Das zweite Beispiel betrifft ebenfalls einen ehemaligen Werder-Amateur, der inzwischen bei Borussia Wuppertal in der 3. Liga aktiv ist. In diesem Fall nenne ich den Namen: Mario Neunaber. Ich lernte Mario während meines Studiums kennen. Im Jugendbereich hatte er mit einigen Freunden von mir zusammen bei VfL 07 Bremen gespielt. Mit 13 wechselte er zu Werder Bremen. Er gehörte zu den wenigen, die es bei Werder durch den Jugendbereich bis in die Amateurmannschaft geschafft hatten. Ein echtes Eigengewächs. Doch dann ging es nicht mehr weiter.
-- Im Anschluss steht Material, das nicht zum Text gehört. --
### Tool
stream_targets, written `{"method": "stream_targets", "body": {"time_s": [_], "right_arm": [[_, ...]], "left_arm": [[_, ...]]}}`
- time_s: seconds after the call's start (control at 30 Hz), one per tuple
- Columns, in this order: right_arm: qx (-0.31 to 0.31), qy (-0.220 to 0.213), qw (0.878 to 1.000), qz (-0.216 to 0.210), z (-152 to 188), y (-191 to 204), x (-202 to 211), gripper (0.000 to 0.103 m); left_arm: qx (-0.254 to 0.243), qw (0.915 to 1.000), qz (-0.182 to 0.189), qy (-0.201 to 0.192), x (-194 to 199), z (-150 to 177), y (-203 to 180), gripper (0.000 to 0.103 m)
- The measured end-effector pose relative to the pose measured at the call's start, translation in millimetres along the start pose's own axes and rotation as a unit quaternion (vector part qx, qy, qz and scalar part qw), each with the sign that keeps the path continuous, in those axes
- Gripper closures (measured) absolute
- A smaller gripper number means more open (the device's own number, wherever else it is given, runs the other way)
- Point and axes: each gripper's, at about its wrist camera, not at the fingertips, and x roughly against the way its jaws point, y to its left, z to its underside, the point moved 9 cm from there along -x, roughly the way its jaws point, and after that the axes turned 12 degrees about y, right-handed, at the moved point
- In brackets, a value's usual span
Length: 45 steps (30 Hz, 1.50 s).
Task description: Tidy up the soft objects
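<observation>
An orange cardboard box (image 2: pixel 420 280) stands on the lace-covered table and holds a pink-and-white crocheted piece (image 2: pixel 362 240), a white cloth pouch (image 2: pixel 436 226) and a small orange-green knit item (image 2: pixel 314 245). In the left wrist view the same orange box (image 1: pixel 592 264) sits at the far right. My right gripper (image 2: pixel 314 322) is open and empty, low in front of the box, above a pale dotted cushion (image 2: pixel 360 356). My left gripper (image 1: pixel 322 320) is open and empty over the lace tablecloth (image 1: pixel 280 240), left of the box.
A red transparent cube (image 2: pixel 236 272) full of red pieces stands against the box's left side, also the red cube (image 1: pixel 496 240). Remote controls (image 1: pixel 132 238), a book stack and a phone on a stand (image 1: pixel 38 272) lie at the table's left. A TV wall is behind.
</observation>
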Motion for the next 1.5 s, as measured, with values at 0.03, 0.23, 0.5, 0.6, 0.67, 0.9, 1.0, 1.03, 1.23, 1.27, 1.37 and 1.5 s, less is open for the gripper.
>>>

Der erhoffte Sprung zu den Profis blieb aus und Mario wechselte im Januar 2004 zu Sachsen Leipzig. Es folgte eine bewegte Karriere über die Stationen Preußen Münster, Kickers Emden, FC Ingolstadt und nun schließlich Wuppertal. Mit Ausnahme einer Saison in der 2. Bundesliga spielte er ausnahmslos in Liga 3. Bedenkt man, wie viele Spieler beim Kampf um eine Profilaufbahn auf der Strecke bleiben, ist das eine herausragende Leistung. Den großen Schritt zum „richtigen“ Bundesligaprofi hat er trotzdem nicht geschafft.

Vielleicht reichte in beiden Fällen das Talent für eine große Fußballkarriere einfach nicht aus. Auch wenn man die Rolle des Zufalls* nicht unterschätzen sollte, wenn es um den Einstieg ins Profigeschäft geht, liegt es doch am Spieler selbst, seine Chance zu nutzen, wenn sie sich bietet. Und einmal bietet sie sich jedem. Früher oder später wird sich für Pascal Testroet eine ähnliche Situation wie an diesem Wochenende ergeben. Hoffentlich wird es für ihn der richtige Zeitpunkt sein. Denn dass er das Zeug zum Fußballprofi hat, ist nicht nur in Bremen unbestritten.

Edit: Zum zweiten Mal schreibe ich über eine Verletzung, wegen der Pascal Testroet beim nächsten Spiel nicht dabei sein kann – zum zweiten Mal steht Pascal noch am selben Tag trotzdem auf dem Platz. Vielleicht sollte ich ihm jede Woche eine Verletzung andichten…

* Wahlweise durch „Schicksal“ oder „Fußballgott“ ersetzen.